Avoid a Backup Nightmare by Monitoring Your Backups

Posted by R1Soft on Feb 10, 2010 3:06:00 PM

Time and time again at R1Soft we see disasters that could easily be avoided with some basic reporting and attention to the CDP System after it is deployed.

How To Monitor your CDP Enterprise Installation

If Nothing Else Visit the CDP Task History Screen periodically

If you do nothing else at least periodically visit the global task history screen on your cdp server.

Schedule Email Reporting

You can create an email report for your entire CDP Server or for just your agents.  You can select to show all log messages of level WARN or higher in the report.

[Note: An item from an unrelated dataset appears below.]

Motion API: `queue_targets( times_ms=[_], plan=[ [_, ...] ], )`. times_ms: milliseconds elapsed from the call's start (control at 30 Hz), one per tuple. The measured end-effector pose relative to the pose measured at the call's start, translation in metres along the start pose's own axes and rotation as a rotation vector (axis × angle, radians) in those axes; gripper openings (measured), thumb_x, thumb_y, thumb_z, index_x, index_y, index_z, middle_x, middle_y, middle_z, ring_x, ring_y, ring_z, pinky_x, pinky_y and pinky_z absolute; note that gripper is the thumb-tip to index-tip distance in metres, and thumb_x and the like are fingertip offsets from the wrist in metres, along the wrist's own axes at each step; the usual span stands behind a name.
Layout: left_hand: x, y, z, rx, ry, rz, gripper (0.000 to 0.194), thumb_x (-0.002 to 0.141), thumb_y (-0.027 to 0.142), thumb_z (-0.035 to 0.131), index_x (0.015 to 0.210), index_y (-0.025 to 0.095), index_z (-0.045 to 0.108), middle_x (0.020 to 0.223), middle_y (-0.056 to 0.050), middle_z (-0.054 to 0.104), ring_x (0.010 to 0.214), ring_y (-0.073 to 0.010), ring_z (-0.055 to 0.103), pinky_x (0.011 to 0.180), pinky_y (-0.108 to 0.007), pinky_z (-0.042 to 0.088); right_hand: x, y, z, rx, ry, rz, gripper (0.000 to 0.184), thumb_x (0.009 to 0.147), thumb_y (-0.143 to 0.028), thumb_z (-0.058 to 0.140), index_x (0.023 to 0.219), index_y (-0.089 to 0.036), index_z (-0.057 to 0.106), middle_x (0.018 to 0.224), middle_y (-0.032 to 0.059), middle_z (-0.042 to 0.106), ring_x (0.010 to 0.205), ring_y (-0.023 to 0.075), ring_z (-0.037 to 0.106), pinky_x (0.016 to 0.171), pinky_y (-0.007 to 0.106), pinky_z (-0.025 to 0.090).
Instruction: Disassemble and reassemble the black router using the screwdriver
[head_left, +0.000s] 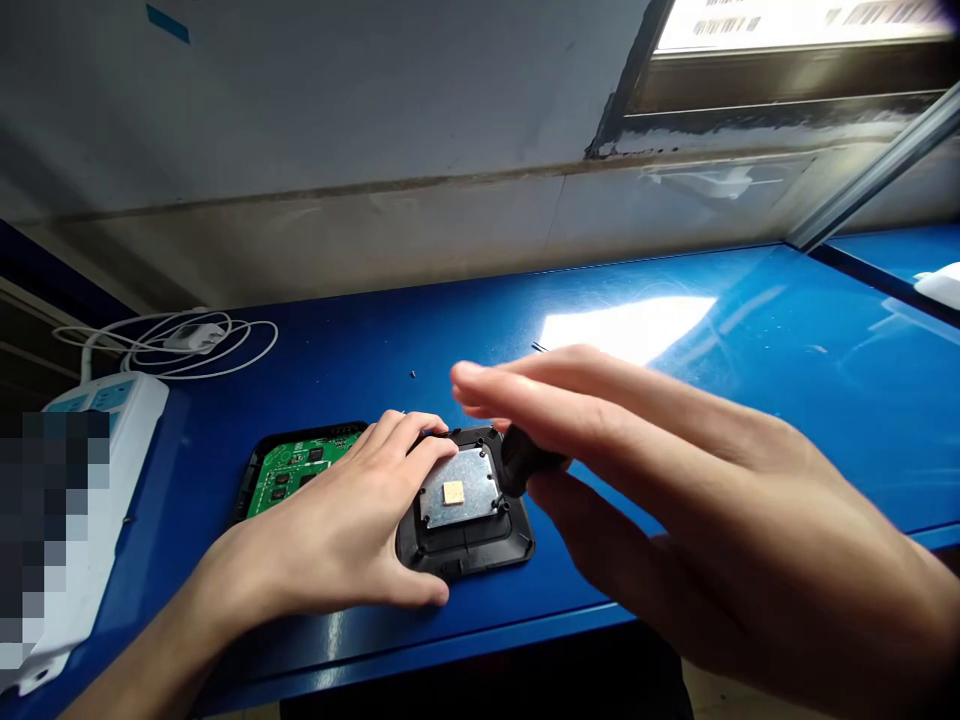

Configure Remote Syslog on Larger Deployments – http://wiki.r1soft.com/display/R1D/Remote+Syslog+Settings

Use a syslog server to receive all log messages from the CDP Server.  Once in syslog the CDP Server messages can be treated like any other log file you probably already monitor.  You can use your method of choice for monitoring: scripts, splunk, a database, nagios script etc.

Windows syslog Server

Linux Remote syslog Setup

Windows Event Log

Examples of why you Need to Monitor your CDP Enterprise Installation

We Do See Hardware Go Bad Sometimes

A few months ago we had a customer with failed restores.  Data on the disk was so corrupt that on one agent the 4 byte magic number at the beginning of the Disk Safe .data file written only once when the disk safe is created was corrupt.    In this case every task on the CDP Server had warnings or errors and most were failing with nasty errors.  They went unnoticed for 1 month until a restore was needed.  That and other warnings from the operating system of a serious problem with disk storage on their CDP Server.

All could have been fixed well before a restore was needed.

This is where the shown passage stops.